**Available data:**
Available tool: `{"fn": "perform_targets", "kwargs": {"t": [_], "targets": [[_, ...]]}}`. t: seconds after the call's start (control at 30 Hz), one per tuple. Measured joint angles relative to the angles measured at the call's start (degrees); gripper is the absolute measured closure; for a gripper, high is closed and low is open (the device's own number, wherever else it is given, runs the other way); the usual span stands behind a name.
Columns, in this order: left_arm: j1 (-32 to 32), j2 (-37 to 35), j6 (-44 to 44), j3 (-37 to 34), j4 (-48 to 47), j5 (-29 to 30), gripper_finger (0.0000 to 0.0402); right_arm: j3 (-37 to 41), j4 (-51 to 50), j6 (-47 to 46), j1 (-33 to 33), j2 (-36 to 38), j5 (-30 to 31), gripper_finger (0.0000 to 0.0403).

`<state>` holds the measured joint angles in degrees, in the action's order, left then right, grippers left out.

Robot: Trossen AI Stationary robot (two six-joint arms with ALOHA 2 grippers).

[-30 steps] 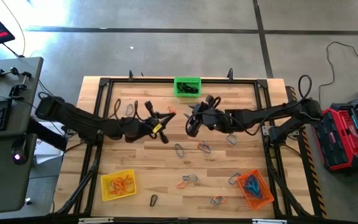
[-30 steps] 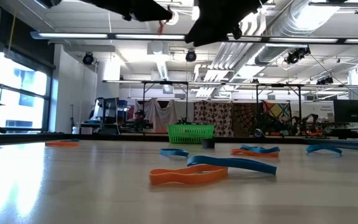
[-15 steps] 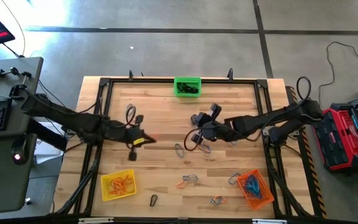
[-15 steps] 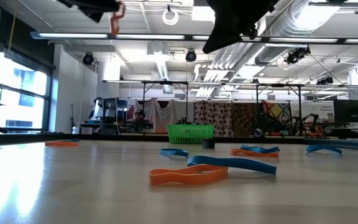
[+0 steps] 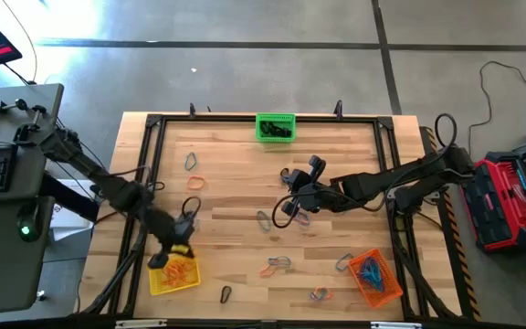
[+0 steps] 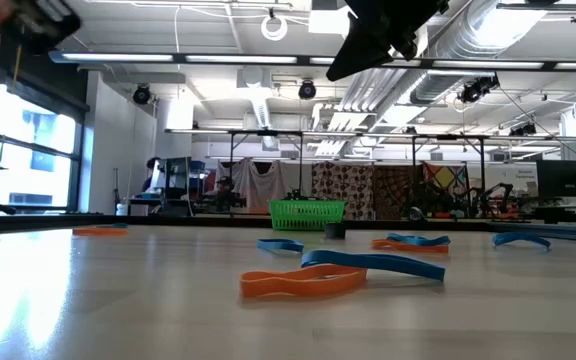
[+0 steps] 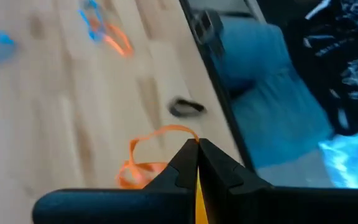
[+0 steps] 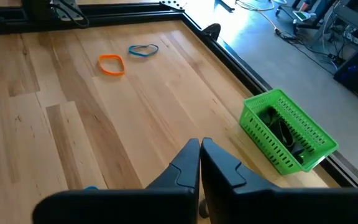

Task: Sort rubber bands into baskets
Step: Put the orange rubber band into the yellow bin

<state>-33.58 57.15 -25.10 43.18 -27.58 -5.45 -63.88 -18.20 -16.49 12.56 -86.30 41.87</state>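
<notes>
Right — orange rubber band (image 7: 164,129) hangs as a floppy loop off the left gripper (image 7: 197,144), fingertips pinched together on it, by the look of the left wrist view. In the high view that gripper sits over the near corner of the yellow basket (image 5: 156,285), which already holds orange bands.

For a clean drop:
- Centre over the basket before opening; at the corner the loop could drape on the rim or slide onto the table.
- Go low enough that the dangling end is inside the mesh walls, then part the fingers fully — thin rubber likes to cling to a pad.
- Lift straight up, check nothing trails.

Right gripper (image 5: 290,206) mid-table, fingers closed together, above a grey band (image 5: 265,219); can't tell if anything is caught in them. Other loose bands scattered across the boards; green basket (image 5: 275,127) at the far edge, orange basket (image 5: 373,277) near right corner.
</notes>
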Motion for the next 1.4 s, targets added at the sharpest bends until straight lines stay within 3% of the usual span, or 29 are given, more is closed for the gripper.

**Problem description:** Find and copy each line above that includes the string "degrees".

**Task output:**
Available tool: `{"fn": "perform_targets", "kwargs": {"t": [_], "targets": [[_, ...]]}}`. t: seconds after the call's start (control at 30 Hz), one per tuple. Measured joint angles relative to the angles measured at the call's start (degrees); gripper is the absolute measured closure; for a gripper, high is closed and low is open (the device's own number, wherever else it is given, runs the other way); the usual span stands behind a name.
`<state>` holds the measured joint angles in degrees, in the action's order, left then right, grippers left out.

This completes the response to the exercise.